* **WHAT IS EXPECTED**
Records follow. Pull out every line that contains "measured".

(Data entries)
↓↓↓

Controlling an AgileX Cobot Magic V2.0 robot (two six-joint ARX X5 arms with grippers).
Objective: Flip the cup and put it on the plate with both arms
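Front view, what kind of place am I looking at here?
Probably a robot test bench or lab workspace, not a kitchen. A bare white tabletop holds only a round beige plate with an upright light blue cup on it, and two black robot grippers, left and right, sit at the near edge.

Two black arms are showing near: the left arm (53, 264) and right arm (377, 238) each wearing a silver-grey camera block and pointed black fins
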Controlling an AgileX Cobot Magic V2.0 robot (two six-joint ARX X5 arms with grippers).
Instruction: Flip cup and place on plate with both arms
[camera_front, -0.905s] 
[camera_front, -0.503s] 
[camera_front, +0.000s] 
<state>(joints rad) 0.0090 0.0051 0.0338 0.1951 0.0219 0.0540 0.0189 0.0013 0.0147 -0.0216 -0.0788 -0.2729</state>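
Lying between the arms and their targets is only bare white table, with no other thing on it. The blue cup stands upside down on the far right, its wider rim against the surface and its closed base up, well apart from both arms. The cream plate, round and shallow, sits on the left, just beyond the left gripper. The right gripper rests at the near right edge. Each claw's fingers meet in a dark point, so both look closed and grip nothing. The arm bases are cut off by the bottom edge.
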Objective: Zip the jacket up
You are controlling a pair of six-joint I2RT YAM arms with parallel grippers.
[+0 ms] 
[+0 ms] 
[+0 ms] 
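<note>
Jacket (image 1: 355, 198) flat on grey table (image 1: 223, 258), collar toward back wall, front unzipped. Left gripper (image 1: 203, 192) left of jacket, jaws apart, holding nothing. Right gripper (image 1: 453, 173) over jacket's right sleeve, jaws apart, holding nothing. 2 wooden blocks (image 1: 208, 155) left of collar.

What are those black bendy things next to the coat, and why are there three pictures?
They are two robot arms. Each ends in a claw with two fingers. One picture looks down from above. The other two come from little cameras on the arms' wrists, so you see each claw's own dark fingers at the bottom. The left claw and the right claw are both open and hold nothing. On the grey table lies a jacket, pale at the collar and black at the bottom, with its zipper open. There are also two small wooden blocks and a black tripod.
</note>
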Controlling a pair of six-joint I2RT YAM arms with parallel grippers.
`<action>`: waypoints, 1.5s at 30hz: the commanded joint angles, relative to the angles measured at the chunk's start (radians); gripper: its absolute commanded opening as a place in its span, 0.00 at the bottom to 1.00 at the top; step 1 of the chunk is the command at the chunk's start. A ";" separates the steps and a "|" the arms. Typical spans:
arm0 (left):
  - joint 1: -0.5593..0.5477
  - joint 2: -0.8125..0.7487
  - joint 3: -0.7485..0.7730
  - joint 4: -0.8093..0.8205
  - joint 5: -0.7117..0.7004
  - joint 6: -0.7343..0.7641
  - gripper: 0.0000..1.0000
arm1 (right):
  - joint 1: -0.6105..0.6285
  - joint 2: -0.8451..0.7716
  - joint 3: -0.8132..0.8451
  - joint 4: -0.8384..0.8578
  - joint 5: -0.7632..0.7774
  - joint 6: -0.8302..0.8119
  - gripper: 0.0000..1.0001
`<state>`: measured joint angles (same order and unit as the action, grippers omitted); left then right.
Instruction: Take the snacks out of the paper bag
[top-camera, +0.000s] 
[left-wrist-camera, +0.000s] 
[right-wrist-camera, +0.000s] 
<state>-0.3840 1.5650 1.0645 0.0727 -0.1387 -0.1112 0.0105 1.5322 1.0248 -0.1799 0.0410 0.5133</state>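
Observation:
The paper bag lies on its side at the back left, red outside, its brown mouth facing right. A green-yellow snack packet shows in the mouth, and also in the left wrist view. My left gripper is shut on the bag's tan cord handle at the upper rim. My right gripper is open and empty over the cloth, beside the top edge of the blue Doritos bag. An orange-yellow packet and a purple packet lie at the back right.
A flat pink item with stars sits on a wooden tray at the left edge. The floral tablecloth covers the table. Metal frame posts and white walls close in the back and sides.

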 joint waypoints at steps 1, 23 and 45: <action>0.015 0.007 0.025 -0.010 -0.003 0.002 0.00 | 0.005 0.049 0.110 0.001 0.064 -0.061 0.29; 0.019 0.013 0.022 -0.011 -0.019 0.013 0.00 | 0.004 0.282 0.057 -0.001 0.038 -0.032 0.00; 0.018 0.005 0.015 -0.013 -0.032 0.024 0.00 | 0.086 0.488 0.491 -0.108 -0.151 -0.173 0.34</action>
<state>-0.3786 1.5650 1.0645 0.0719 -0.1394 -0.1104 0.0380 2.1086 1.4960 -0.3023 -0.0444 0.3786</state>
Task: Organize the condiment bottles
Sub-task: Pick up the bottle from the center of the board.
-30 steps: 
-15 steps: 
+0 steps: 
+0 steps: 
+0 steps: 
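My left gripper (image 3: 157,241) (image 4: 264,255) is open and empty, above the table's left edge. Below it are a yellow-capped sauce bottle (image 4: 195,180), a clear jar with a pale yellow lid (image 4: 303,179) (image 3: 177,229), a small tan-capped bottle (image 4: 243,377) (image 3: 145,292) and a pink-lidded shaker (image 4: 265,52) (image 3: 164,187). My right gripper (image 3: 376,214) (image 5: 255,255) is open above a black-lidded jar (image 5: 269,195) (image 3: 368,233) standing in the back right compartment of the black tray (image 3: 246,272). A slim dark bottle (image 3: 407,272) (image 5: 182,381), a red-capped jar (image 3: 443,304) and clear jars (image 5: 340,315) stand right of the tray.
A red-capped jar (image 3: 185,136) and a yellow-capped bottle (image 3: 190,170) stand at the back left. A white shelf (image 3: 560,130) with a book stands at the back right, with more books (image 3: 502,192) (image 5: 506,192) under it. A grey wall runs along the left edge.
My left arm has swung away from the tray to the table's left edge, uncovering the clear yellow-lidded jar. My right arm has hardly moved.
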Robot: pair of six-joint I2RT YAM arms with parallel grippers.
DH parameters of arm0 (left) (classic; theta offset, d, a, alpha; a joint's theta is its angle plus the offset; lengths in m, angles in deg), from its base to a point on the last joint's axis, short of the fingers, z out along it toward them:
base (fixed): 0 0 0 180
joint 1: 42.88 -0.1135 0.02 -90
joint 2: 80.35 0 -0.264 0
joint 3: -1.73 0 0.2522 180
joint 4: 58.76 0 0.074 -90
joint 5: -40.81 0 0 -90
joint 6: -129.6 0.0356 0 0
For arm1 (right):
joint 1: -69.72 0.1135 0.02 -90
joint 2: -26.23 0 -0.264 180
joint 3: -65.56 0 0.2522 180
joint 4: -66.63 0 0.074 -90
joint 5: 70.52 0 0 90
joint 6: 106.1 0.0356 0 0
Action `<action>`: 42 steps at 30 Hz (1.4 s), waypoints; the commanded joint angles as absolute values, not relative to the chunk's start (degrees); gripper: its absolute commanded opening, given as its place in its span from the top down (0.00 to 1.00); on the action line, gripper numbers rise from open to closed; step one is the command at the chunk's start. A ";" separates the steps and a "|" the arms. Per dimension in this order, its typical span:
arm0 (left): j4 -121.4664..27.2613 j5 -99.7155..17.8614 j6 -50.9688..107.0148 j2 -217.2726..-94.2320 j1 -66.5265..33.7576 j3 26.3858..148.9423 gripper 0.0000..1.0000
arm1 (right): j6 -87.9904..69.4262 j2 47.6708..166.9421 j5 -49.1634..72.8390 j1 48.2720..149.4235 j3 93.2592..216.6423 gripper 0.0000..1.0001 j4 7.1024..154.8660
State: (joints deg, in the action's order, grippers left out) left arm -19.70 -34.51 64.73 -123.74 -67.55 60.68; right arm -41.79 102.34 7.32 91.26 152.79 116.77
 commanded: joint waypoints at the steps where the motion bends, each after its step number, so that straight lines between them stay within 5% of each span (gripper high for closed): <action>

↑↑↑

* **WORKED SOLUTION**
`<action>`: waypoints, 1.5s at 30hz: the commanded joint angles, relative to the angles measured at the chunk's start (radians); gripper: its absolute commanded opening as a place in its span, 0.00 at the bottom to 1.00 at the top; step 1 of the chunk is the command at the chunk's start. A ";" separates the steps and a "|" the arms. Typical spans:
`<state>`: measured joint angles (same order and unit as the action, grippers omitted); left then right.

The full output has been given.